» **WORK REQUEST**
Go through the listing below and repeat it exactly, dropping the pictures.

» **SUPPLIED INFORMATION**
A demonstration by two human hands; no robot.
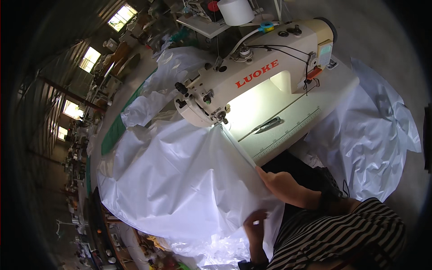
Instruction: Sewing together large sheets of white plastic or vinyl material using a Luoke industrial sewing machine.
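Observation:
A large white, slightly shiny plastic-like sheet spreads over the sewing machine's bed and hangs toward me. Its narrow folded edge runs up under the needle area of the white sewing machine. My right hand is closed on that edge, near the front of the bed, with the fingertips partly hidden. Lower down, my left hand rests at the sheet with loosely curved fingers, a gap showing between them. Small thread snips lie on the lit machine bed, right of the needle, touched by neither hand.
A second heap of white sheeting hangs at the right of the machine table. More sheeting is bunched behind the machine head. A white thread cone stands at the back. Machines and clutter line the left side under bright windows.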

» **EXERCISE OUTPUT**
A demonstration by two human hands; no robot.
Instruction: Sewing together large sheets of white plastic or vinyl material using a Luoke industrial sewing machine.
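Observation:
A large white, slightly shiny plastic-like sheet spreads over the sewing machine's bed and hangs toward me. Its narrow folded edge runs up under the needle area of the white sewing machine. My right hand is closed on that edge, near the front of the bed, with the fingertips partly hidden. Lower down, my left hand rests at the sheet with loosely curved fingers, a gap showing between them. Small thread snips lie on the lit machine bed, right of the needle, touched by neither hand.
A second heap of white sheeting hangs at the right of the machine table. More sheeting is bunched behind the machine head. A white thread cone stands at the back. Machines and clutter line the left side under bright windows.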

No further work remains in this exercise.